ナタリア・ギンズブルグが書いた「ある家族の会話」を、読みました。
翻訳は、わたしの好きな須賀敦子さんですが、須賀さんは、このような小説を書いてみたいと思っていたと「コルシア書店の仲間たち」という本のなかで書かれていたので、興味を持ち読んでみた本でした。
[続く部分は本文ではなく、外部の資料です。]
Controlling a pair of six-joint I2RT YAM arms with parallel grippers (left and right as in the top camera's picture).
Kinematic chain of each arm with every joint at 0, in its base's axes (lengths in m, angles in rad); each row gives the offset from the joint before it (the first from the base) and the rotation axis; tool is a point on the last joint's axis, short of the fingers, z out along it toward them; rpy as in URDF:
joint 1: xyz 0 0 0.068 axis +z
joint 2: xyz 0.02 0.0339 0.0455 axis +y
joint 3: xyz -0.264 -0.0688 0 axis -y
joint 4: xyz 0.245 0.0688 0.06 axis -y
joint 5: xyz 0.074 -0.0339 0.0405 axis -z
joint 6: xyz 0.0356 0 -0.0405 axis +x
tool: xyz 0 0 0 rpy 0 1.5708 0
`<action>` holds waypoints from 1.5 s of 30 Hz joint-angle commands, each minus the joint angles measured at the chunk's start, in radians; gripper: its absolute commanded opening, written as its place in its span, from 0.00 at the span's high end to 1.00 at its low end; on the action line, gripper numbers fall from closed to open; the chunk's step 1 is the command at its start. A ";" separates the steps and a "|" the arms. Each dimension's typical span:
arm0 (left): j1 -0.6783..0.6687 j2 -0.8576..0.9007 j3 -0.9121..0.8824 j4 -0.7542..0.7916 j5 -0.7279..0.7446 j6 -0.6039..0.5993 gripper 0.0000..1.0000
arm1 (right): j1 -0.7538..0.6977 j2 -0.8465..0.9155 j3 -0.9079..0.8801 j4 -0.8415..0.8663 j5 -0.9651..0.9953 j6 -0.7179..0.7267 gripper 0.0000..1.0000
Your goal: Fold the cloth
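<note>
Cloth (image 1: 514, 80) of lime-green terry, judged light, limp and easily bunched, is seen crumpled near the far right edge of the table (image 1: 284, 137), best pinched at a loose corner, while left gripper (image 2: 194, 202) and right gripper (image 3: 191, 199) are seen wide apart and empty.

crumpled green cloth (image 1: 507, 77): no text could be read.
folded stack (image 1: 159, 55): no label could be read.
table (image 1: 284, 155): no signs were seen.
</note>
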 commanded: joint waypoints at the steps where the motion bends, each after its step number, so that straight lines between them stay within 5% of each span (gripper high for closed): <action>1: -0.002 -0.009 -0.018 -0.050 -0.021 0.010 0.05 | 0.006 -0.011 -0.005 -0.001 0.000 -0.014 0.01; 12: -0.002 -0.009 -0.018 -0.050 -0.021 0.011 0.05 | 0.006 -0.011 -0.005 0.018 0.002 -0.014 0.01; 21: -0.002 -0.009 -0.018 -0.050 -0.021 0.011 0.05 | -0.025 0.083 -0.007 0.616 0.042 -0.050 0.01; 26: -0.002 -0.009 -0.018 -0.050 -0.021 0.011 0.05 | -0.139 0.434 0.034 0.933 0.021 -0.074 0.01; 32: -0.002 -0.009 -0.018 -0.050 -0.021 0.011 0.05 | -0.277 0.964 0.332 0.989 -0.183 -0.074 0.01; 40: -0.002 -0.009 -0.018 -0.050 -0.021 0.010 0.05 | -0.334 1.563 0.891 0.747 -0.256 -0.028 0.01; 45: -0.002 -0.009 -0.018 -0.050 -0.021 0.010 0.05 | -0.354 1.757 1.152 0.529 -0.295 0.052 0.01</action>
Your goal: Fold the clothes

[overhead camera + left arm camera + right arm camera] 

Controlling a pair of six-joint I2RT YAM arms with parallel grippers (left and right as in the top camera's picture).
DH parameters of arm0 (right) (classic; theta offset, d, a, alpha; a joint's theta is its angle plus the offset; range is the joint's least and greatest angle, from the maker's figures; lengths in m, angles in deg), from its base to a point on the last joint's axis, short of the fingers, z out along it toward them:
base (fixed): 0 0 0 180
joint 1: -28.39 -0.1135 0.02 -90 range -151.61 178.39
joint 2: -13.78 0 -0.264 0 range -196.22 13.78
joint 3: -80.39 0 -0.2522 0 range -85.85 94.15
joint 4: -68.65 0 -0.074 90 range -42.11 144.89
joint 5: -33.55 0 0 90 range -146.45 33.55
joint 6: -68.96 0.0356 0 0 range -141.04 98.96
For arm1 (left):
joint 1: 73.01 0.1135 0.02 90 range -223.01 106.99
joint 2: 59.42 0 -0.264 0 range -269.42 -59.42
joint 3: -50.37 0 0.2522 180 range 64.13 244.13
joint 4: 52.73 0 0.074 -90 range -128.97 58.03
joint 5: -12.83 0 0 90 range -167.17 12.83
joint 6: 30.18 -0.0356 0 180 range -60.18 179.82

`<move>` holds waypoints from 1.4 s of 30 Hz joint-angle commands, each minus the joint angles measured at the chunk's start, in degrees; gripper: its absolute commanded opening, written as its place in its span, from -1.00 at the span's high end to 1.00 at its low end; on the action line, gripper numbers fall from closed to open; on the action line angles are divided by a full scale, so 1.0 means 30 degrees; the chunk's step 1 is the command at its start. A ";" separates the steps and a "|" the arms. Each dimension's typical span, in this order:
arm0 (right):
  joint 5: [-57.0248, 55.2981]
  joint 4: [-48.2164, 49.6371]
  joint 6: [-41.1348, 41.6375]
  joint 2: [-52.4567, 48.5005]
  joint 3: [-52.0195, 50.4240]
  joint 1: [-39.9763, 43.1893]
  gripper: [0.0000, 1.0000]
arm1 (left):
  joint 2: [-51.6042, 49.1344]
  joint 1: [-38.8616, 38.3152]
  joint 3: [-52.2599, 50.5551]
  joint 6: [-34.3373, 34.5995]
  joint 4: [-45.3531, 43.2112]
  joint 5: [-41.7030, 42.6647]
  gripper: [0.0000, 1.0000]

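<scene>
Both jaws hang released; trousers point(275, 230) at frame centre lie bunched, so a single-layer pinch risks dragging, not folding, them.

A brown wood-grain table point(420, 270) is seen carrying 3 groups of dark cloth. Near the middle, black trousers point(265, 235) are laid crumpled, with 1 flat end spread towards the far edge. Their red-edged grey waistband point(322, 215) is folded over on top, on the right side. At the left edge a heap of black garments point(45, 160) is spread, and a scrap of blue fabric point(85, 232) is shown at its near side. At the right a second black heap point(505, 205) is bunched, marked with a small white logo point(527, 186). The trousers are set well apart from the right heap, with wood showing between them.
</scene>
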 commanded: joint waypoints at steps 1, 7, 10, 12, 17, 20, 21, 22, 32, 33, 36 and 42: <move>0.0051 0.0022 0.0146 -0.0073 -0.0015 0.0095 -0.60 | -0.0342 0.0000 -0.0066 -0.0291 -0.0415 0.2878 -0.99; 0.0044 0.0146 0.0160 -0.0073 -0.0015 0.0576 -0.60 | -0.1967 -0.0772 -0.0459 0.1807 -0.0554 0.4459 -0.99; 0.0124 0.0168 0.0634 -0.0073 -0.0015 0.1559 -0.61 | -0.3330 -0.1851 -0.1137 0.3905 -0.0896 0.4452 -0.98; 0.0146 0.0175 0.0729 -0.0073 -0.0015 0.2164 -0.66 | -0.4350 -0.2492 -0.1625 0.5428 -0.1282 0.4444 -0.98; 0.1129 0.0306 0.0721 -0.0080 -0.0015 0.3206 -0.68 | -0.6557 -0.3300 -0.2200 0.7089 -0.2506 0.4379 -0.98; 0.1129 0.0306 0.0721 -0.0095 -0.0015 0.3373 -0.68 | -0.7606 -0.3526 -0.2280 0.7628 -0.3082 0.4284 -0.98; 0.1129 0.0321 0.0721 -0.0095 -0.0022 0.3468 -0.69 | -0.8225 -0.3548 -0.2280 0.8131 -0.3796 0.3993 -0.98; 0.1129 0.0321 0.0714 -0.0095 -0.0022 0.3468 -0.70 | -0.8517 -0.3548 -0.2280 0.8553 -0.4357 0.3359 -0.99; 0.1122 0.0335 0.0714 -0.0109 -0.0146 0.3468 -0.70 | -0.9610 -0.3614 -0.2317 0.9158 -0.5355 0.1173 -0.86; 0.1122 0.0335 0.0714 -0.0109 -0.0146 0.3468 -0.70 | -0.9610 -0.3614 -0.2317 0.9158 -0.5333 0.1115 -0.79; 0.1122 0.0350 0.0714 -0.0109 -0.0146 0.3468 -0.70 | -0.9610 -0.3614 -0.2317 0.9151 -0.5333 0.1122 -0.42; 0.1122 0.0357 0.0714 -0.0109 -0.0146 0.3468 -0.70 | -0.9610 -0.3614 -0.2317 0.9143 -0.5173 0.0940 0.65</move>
「ある家族の会話」は、著者自身の育ったイタリアのブルジョアの知識階級の家族やまわりの人々のことを、実名を使って家族の会話という形で書いている本です。ファシズムが迫ってきている時代で、ナタリア・ギンズブルグの夫もドイツへのレジスタンス運動で失うなど、家族や友人もファシズムに巻き込まれ辛い時代を生き抜いているのですが、簡潔な彼女の文体が、この物語を、読みやすくしているように思いました。
11月に咲いていたバラ
ナタリア・ギンズブルグは、彼女の家族を描くことによって、イタリアのある時代の歴史を物語っており、わたしがおもしろいと思ったのは、大学教授の厳格な父親の話し言葉などに、クスリと笑ってしまうようなユーモアが、感じられたことでした。
この本の中に、プルーストの「失われた時を求めて」のことが出てくるのですが、ナタリアの母もプルーストを熱愛していたそうです。わたしは、「失われた時を求めて」をたぶん母もまわりのひとたちもみなフランス語で読んでいたのではないかと思います。母が父にプルーストのことを説明したとき、「プルーストは不眠症だったので騒音をふせぐために、部屋や床にコルクをはりつめていた」と話すと、父は「ひどいとんまだったに違いない」と答えたということですが、このエピソードには、笑ってしまいました。
12月11日の同じバラ
ナタリア・ギンズブルグは、後にプルーストの「失われた時を求めて」を、イタリア語に翻訳しているのですが、彼女の翻訳はイタリアでも定評があるとのこと。彼女は青春時代からプルーストの話をするような家庭環境に恵まれていたようです。
「ある家族の会話」の「訳者あとがき」の須賀敦子さんの文からは、彼女のギンズブルグに対する憧憬のようなものが感じられました。須賀さんにとっては、ギンズブルグのこの本は、人生での大事な1冊だったのだと改めて思いました。